Inside Oracle10g Dynamic Sampling

by Donald K. Burleson

Introduction

One of the greatest problems with the Oracle Cost-based Optimizer (CBO) was not a problem with the CBO at all, but with the failure of the Oracle DBA to gather accurate schema statistics. Even with the dbms_stats package, the schema statistics were often stale, and the DBA did not always create histograms for skewed data columns and data columns that are used to estimate the size of SQL intermediate result sets.

This resulted in a “bum rap” for Oracle’s CBO, and beginner DBAs often falsely accused it of failing to generate optimal execution plans when the real cause of the sub-optimal execution plan was the DBA’s failure to collect complete schema statistics.

Hence, Oracle has automated the function of collecting and refreshing schema statistics in Oracle10g. This automates a very important DBA task and ensures that Oracle will always gather good statistics and choose the best execution plan for any query. Using the enhanced dbms_stats package, Oracle will automatically estimate the sample size, detect skewed columns that would benefit from histograms, and refresh the schema statistics when they become stale.

begin
   dbms_stats.gather_schema_stats(
      ownname          => 'SCOTT',
      estimate_percent => dbms_stats.auto_sample_size,
      method_opt       => 'for all columns size skewonly',
      degree           => 7
   );
end;
/

However, there was always a nagging problem with the CBO. Even with good statistics, the CBO would sometimes determine a sub-optimal table-join order, causing unnecessarily large intermediate result sets. For example, consider the complex WHERE clause in the query below. Even with the best schema statistics, it can be impossible to predict a priori the optimal table-join order (the one that has the smallest intermediate baggage). Reducing the size of the intermediate row-sets can greatly improve the speed of the query.

select
   stuff
from
   customer
natural join
   orders
natural join
   item
natural join
   product
where
   credit_rating * extended_credit > .07
and
   (qty_in_stock * velocity) /.075 < 30
or
   (sku_price / 47) * (qty_in_stock / velocity) > 47;

In this example, the four-way table join only returns 18 rows, but the query carries 9,000 rows in intermediate result sets, slowing-down the SQL execution speed (refer to figure 1).

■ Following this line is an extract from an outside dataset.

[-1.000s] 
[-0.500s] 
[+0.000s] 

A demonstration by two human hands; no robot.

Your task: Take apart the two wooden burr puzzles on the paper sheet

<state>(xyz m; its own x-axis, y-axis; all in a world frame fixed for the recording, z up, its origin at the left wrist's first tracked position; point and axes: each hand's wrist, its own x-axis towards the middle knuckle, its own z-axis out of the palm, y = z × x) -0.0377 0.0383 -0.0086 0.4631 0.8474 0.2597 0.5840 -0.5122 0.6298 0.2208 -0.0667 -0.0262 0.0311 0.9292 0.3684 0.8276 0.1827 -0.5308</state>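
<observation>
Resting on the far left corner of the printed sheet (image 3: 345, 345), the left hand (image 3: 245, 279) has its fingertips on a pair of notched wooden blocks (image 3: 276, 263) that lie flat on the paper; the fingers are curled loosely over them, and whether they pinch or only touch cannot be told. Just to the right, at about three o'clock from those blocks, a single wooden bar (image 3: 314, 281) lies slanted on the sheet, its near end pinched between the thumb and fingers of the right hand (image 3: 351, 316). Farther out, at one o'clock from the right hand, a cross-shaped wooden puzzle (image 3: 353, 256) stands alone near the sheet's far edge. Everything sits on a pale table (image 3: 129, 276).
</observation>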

Figure 1: Sub-optimal intermediate row sets.

If we were somehow able to predict the sizes of the intermediate results, we can re-sequence the table-join order to carry less “intermediate baggage” during the four-way table join, in this example carrying only 3,000 intermediate rows between the table joins (refer to figure 2) .

Figure 2: Optimal intermediate row sets.

Let’s take a closer look at this issue. Assume that we have a three-way table join against tables that all contain over 10,000 rows each. This database has 50,000 student rows, 10,000 course rows and 5,000 professor rows (refer to figure 3).

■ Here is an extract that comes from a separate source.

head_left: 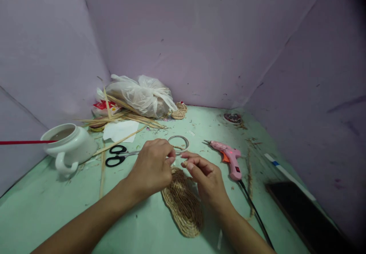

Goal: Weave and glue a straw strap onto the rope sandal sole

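Note:
A sole-shaped woven straw piece lies on the table beneath and between my hands, its upper end partly covered. My left hand is closed at the piece's upper left, thumb against the curled fingers; what it grips is hidden. Just across from it, my right hand pinches the tan end of a straw cord between thumb and fingertips. Behind both hands lies a clear roll of tape. Black-handled scissors rest beside my left hand, blades partly behind it.
A pink glue gun lies at right, its black cable running forward. A dark flat object lies near the right wall. A white pot stands left. Behind are straw strips, white paper and a plastic bag.

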Demonstrator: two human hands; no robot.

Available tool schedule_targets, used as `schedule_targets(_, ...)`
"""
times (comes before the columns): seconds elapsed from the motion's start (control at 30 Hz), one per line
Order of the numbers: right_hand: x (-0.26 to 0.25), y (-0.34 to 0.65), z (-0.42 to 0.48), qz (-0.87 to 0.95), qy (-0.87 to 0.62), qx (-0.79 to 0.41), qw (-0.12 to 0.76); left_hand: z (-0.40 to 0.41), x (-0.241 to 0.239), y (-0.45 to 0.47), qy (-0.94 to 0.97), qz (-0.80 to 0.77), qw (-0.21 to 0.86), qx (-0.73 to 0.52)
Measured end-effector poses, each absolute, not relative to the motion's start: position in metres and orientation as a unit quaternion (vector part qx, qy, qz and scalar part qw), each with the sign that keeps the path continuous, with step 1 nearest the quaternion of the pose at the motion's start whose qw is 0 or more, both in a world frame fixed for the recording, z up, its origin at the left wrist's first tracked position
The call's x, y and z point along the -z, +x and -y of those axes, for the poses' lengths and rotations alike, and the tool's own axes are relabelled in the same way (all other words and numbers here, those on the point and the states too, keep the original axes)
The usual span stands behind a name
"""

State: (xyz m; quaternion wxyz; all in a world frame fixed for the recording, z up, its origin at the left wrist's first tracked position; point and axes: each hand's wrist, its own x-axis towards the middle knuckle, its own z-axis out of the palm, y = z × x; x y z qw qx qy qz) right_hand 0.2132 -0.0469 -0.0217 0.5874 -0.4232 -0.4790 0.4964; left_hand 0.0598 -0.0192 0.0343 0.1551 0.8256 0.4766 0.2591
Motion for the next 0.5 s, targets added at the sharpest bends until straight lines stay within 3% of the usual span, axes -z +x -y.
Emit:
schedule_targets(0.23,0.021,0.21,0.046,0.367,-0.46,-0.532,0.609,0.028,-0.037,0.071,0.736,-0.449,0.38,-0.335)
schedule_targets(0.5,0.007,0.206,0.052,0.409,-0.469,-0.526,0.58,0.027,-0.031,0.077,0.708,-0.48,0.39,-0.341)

Figure 3: Number of rows in each table.

If the number of rows in the table determined the best table-join order, we would expect that any three-way table join would start by joining the professor and course tables, and then would join the RESULT set to the student table.

Ah, but whenever there is a WHERE clause, the total number of rows in each table does not matter (if you are using index access). Here is the query:

select
   student_name
from
   professor
natural join
   course
natural join
   student
where
   professor = ‘jones’
and
   course = ‘anthropology 610’;

Stan Nowakowski
Bob Crane
James Bakke
Patty O’Furniture

4 Rows selected.

Despite the huge numbers of rows in each table, the final result set will only be four rows. If the CBO can guess a priori the size of the final result, he can use sampling techniques to examine the WHERE clause of the query and determine which two table we should join together first.

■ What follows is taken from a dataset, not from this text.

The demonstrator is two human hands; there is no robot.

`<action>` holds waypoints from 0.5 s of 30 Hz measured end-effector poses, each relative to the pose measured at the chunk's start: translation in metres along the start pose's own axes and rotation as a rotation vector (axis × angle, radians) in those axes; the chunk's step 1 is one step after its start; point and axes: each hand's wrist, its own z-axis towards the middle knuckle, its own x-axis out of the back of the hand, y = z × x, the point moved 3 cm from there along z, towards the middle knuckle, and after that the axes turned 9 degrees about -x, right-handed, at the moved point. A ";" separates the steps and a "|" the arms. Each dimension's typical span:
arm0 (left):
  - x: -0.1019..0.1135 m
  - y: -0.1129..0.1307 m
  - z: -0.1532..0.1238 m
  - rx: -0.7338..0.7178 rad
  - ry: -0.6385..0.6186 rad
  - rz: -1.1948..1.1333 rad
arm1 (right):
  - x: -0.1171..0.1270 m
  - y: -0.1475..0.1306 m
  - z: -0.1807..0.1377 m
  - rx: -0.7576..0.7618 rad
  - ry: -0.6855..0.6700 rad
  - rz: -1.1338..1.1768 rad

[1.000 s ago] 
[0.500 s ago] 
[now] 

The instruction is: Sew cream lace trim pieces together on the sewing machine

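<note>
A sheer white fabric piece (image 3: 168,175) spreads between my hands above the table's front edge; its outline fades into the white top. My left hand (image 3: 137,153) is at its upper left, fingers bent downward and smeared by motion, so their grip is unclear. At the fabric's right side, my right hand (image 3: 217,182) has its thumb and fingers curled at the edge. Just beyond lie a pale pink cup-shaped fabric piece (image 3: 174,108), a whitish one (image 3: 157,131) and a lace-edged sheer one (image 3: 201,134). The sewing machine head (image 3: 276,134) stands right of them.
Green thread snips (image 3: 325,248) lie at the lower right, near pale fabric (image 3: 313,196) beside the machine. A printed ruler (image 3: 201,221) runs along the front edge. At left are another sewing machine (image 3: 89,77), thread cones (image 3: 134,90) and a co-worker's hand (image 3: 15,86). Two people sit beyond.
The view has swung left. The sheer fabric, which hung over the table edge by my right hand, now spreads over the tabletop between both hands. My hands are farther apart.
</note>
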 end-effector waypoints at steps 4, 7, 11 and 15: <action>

There are only two table-join choices in our simplified example:

Join (student to course) and (RESULT to professor)
Join professor to course and (RESULT to student)

So, then, which is better? The best solution will be the one in which RESULT is smallest. Because the query is filtered with a WHERE clause, the number of rows in each table is incidental, and what we are really concerned about is the number of rows “where professor = ‘jones’” and “where course = ‘Anthropology 610’.”

If we know, the best table-join order becomes obvious. Assume that Professor Jones is very popular and teaches 50 courses and that Anthropology 610 as a total of eight students. Knowing this, we can see that the size of the intermediate row baggage is very different:

Join professor to course and (RESULT to student).

Figure 4: A sub-optimal intermediate row size.

If the CBO were to join the student table to the course table first, the intermediate result set would only be eight rows, far less baggage to carry over to the final join:

Join (student to course) and (RESULT to professor).

Figure 5: An optimal intermediate row size.

Now that we have only eight rows returned from the first query, it easy to join the tiny eight-row result set into the professor table to get the final answer.

How Do We Estimate Join Cardinality?

As we can see, in the absence of column histograms, Oracle CBO must be able to “guess” this information, and it sometimes gets it wrong. This is one reason why the ORDERED hint is one of the most popular SQL tuning hints; using the ORDERED hint allows you to specify that the tables be joined together in the same order that they appear in the FROM clause, like this:

select /+ ORDERED */
   student_name
from
   student
natural join
   course
natural join
   professor
where
   professor = ‘jones’
and
   course = ‘anthropology 610’;

Remember, if the values for the professor and course table columns are not skewed, then it is unlikely that the 10g automatic statistics would have created histograms buckets in the dba_histograms view for these columns.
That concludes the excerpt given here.